━━ Material provided ━━

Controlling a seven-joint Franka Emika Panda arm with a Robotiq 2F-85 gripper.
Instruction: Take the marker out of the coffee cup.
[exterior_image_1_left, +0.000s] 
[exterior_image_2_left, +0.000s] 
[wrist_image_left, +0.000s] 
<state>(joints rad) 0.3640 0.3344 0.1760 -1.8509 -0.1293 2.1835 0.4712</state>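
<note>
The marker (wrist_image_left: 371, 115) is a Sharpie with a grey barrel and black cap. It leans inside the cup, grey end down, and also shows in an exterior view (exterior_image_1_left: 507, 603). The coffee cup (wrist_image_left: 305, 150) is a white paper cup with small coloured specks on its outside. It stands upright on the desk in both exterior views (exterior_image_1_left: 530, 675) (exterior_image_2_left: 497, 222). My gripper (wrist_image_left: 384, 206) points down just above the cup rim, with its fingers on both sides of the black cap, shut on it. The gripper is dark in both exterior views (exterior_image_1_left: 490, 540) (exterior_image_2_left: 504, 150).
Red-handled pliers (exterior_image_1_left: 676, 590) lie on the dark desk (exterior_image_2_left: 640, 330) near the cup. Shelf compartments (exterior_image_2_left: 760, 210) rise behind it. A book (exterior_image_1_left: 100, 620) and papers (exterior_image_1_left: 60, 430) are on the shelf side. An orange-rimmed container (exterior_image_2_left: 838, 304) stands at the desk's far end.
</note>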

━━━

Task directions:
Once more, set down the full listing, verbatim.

Completed task:
Controlling a seven-joint Franka Emika Panda arm with a Robotiq 2F-85 gripper.
Instruction: Take the marker out of the coffee cup.
[exterior_image_1_left, +0.000s] 
[exterior_image_2_left, +0.000s] 
[wrist_image_left, +0.000s] 
<state>(joints rad) 0.3640 0.3344 0.1760 -1.8509 -0.1293 2.1835 0.4712</state>
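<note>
The marker (wrist_image_left: 371, 115) is a Sharpie with a grey barrel and black cap. It leans inside the cup, grey end down, and also shows in an exterior view (exterior_image_1_left: 507, 603). The coffee cup (wrist_image_left: 305, 150) is a white paper cup with small coloured specks on its outside. It stands upright on the desk in both exterior views (exterior_image_1_left: 530, 675) (exterior_image_2_left: 497, 222). My gripper (wrist_image_left: 384, 206) points down just above the cup rim, with its fingers on both sides of the black cap, shut on it. The gripper is dark in both exterior views (exterior_image_1_left: 490, 540) (exterior_image_2_left: 504, 150).
Red-handled pliers (exterior_image_1_left: 676, 590) lie on the dark desk (exterior_image_2_left: 640, 330) near the cup. Shelf compartments (exterior_image_2_left: 760, 210) rise behind it. A book (exterior_image_1_left: 100, 620) and papers (exterior_image_1_left: 60, 430) are on the shelf side. An orange-rimmed container (exterior_image_2_left: 838, 304) stands at the desk's far end.
</note>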

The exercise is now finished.